Platelet storage pool deficiencies adalah abnormalitas platelet yang dapat menyebabkan perdarahan
ringan sampai sedang. Platelet storage pool deficiencies terdiri dari sejumlah kelainan yang
dikarakteristikan dengan reduksi dari jumlah dari jenis tipe-tipe platelet tertentu, yang disebut granul
padat dan alfa granul. Granul padat pada platelet sebagai storage pool untuk adenosine triphosphate
(ATP), adenosine diphosphate (ADP), serotonin, calcium, dan pirophosphate, yang disekresikan ketika
platelet teraktivasi. Pengurangan pelepasan dari ADP berakibat pada perpanjangan waktu perdarahan.
Gejala dari kelainan ini antara lain epistaksis, menstruasi berat atau lama, anemia rekuren dan lain-
lain.8

Diagnosis Kelainan Fungsi Trombosit

Pada sebagian besar penderita datang dengan masa perdarahan yang memanjang, defek ini bersifat
didapat dan dikaitkan dengan penyakit sistemik (misal uramia) atau dengan terapi aspirin. Defek fungsi
trombosit yang sangat jarang terjadi memerlukan uji in vitro yang lebih rumit untuk mendefinisikan
kelainan spesifik.
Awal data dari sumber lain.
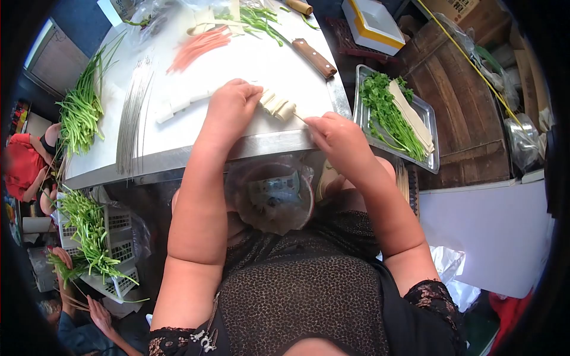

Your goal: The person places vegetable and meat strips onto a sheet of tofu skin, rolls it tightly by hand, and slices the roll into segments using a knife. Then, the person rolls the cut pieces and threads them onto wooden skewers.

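Observation:
Over the front edge of the white table (208, 133), pale rolled pieces (277, 105) lie between my two hands. My left hand (234, 107) has its fingers closed at the left end of these rolls. At their right end my right hand (335, 133) pinches the end of a thin stick. To the left of my left hand, white rolls (173, 110) lie in a row. Red strips (199, 47), green peppers (261, 21) and a wooden-handled knife (313, 58) lie farther back. A bundle of thin metal skewers (133, 115) rests on the left part.
A metal tray (434, 136) with herbs and pale sheets stands at the right. Green stalks (83, 115) lie at the table's left edge, more above white crates (119, 255). Two other people are at the left, one in red (24, 166). A plastic-lined container (273, 196) sits below the table edge.

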`<control>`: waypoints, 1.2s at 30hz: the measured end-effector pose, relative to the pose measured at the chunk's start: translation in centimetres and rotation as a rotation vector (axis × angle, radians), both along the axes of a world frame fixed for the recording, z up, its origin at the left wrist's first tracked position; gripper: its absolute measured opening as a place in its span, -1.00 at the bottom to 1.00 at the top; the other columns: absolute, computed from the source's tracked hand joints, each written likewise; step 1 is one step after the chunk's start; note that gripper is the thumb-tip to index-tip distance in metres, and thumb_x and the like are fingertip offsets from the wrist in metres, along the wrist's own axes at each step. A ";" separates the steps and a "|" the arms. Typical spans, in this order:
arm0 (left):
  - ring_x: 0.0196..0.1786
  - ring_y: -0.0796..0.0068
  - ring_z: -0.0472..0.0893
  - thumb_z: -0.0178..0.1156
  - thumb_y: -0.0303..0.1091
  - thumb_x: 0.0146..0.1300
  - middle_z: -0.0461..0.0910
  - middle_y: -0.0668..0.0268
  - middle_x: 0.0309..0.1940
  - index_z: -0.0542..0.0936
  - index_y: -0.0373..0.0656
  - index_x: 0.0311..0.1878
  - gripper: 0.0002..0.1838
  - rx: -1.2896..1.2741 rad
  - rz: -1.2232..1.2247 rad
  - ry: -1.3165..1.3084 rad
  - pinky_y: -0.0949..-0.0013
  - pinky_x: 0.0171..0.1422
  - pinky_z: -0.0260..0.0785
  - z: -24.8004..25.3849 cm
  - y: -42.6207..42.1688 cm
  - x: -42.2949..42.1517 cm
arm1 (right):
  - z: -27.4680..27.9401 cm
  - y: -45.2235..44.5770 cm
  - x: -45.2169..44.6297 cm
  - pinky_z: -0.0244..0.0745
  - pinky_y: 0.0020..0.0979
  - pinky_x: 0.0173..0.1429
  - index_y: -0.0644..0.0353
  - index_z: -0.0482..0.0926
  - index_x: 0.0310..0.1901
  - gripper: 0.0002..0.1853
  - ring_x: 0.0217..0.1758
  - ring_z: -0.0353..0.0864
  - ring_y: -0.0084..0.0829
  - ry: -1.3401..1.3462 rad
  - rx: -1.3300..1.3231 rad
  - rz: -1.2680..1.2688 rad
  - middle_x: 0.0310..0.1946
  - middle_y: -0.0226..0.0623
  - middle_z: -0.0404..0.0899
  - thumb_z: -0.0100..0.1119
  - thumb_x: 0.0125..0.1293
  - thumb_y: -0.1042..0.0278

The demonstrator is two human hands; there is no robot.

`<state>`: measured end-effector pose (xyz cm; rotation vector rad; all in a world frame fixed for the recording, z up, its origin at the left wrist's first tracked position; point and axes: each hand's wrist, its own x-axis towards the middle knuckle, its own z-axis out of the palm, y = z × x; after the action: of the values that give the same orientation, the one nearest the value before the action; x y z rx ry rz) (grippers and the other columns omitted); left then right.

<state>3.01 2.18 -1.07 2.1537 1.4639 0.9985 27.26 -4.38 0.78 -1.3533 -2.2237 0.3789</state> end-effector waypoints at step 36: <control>0.19 0.19 0.63 0.05 -0.30 0.56 0.59 -0.02 0.16 0.25 -0.31 0.45 -0.49 -0.702 -0.079 -1.230 0.15 0.29 0.55 1.3 -15.4 3.2 | -28.4 -21.2 32.8 0.55 -0.02 0.06 0.28 0.62 -0.16 -0.77 -0.02 0.67 0.08 -0.318 -0.430 -1.077 -0.14 0.07 0.68 0.32 0.33 0.28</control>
<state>6.20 -13.26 0.19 0.7625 0.8503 1.1746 60.05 -25.61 -27.63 -2.7206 -1.3108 0.2364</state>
Uji-uji tersebut meliputi pemeriksaan agregasi trombosit dan pengukuran cadangan
nukleotida.1

Rangkuman

Terjadinya gangguan fungsi trombosit dicurigai pada pasien dengan perdarahan kulit dan mukosa dan
pada pasien dengan masa perdarahan memanjang walaupun jumlah trombositnya normal. Kelainan
tersebut dapat bersifat herediter atau didapat. Kelainan herediter contohnya pada Glazzmann
thrombastenia, dimana terjadi defek pada GP IIb/IIIa, sedangkan pada Bernard Soulier Syndrome terjadi
defek pada GP Ib. Pada kelainan yang bersifat didapat dapat berasal dari obat-obatan seperti aspirin,
clopidogrel, indomethacin dan lain-lain. Kelainan ini juga dapat diinduksi oleh kondisi-kondisi seperti
kelainan mieloproliferatif, uremia, hiperbilirubin dan lainnya.
Kesimpulan

Pada pemicu diketahui anak tersebut memiliki jumlah trombosit normal (340.000/uL), namun proses
pembekuan darah dari anak ini tidak normal karena diketahui APTT anak tersebut memanjang.
Sehubungan dengan dasar teori mengenai kelainan kualitas trombosit, maka dapat dikatakan penyakit-
penyakit karena kelainan kualitas trombosit ini dapat dijadikan diagnosis banding, karena pada pasien ini
juga akan ditemukan gejala perdarahan masif pada luka sedang, namun perbedaannya pasien dengan
kelainan kualitas trombosit akan mengalami prolonge bleeding bukan delayed bleeding.